Scala support: yes, add using Skylark. Definitely let us know if you run into any rough edges, Skylark is a work-in-progress.

For multiple repos: there's no command line flag, but you could change the WORKSPACE file to use http://bazel.io/docs/build-encyclopedia.html#local_repositor.... Unfortunately, this may be of limited use to you. At the moment it's optimized/bugged to assumed that your local repos don't change, so it won't rebuild them (this is great for things like the JDK and gcc, but not so much for actual in-development repos). Feel free to file feature requests for any functionality you need, I'll be working on this a lot over the next couple months.

Regarding Maven: - how do you resolve artifacts (eg. are you using Aether)? - are you supporting classifier and type for dependencies?

Here's the Gradle Team's perspective on Bazel


Any reason the python support was ripped out? I've got my suspicions about not wanting/not being able to properly release the python packaging method in use internally, but I'm curious if I'd be tilting at windmills to try and get it to output pexes.

I suspect the reason was: "They need to start with something and go from there".

So they started with the use cases likely to be the most popular.

Additionally, there are definitely cases where the implementations of rules at Google are a morass, and rather than dump it on the open source community, it makes more sense to clean them up when they get rebuilt.

The same question about JS. Closure Compiler never made much sense for me without blaze.

If only our code search and code review systems were public too.

BTW, do you have blaze build for gwt? ant seems unwieldy for me.

Internally to google, gwt_application, gwt_module, gwt_test is a built-in rule. GWT itself is built with blaze internally (not ant) as well.

Do you have plans to open this stuff?


How does it compare with Java 9's sjavac (http://stackoverflow.com/a/26424760/750563)?

EDIT: I fully understand that this is a build tool for multiple languages. But its raison d'etre is speed. So I'm asking what techniques does Bazel use to accelerate builds and how do they differ from those used by sjavac, which is also designed to accelerate builds of huge projects?

I work on Bazel.

Bazel also builds other languages, such as C++ and Objective-C.

We do invoke the Java compiler through a wrapper of our own.
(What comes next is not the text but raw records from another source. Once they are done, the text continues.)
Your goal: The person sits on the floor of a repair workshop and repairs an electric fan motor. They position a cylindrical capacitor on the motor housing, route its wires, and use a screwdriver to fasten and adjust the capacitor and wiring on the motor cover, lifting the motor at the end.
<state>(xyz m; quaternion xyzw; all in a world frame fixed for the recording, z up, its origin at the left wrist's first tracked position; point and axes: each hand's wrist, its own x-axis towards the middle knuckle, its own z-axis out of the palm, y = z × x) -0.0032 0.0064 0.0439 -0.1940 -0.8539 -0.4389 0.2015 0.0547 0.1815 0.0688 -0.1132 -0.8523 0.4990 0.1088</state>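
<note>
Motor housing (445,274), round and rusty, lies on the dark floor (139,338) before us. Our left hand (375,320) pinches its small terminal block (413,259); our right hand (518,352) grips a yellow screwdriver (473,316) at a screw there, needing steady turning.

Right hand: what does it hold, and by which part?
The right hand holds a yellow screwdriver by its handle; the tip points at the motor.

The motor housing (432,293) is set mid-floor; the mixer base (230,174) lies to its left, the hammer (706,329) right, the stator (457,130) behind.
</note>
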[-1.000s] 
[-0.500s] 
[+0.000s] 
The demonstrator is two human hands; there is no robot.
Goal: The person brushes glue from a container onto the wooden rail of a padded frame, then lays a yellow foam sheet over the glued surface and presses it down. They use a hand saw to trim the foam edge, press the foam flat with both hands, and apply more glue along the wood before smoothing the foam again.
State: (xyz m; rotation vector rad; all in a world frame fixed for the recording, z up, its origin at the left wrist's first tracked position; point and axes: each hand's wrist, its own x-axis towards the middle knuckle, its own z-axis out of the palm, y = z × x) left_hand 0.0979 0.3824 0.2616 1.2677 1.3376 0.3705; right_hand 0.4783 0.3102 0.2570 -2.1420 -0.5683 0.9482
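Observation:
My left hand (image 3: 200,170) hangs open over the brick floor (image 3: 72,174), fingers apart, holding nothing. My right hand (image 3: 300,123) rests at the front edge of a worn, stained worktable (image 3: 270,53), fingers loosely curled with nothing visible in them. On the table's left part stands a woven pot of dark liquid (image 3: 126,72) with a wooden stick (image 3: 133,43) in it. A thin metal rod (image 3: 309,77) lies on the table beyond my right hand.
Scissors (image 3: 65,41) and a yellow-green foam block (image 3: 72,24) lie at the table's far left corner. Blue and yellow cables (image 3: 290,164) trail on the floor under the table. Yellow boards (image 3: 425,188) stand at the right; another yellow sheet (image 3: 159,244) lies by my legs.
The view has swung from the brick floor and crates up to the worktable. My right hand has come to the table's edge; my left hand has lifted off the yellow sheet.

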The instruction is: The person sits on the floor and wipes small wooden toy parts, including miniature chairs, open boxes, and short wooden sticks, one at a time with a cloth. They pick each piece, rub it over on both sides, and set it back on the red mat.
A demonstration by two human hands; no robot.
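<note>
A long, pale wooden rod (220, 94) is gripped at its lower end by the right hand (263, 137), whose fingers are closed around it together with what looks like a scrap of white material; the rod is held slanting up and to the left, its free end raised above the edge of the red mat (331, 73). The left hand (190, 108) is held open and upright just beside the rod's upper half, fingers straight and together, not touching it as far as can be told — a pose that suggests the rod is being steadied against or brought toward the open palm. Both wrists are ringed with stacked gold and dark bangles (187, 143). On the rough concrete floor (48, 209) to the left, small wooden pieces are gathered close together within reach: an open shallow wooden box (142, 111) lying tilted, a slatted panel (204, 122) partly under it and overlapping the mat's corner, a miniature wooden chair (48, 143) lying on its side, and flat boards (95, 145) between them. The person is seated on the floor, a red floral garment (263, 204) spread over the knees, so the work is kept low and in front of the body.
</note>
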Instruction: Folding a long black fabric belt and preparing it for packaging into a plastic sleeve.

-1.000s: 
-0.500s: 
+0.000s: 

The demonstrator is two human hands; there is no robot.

We think we can make that work as a daemon process to benefit from a hot JVM, but haven't gotten round to that.

Any plans on supporting Windows? That will definitely increase the adoption of Bazel.

http://bazel.io/docs/FAQ.html - "What about Windows?

We have experimented with a Windows port using MinGW/MSYS, but have no plans to invest in this port right now. Due to its Unix heritage, porting Bazel is significant work. For example, Bazel uses symlinks extensively, which has varying levels of support across Windows versions."

In other words: it's a lot of work, and frankly, our team doesn't know enough about windows to be very good at porting it. We would welcome contributions to make it work on Windows, of course.

That would be great. I'm not a Windows user, but having Windows support is a pre-requisite for adoption in many corporate environments, and proper symlinks are available since Windows Vista.

Thanks for the feedback! Hopefully the community will contribute..

Do you also use timestamps like sjavac or some other mechanism, like hashing?

Bazel uses checksums to determine if builds are up-to-date, but shortcuts the checksumming if metadata (timestamp, filesize) have not changed between builds.

Your FAQ says this:

Bazel configuration files are much more structured than Gradle's, letting Bazel understand exactly what each action does. This allows for more parallelism and better reproducibility.

Could you please elaborate on that (i.e. with regards to both parallelism and reproducibility)?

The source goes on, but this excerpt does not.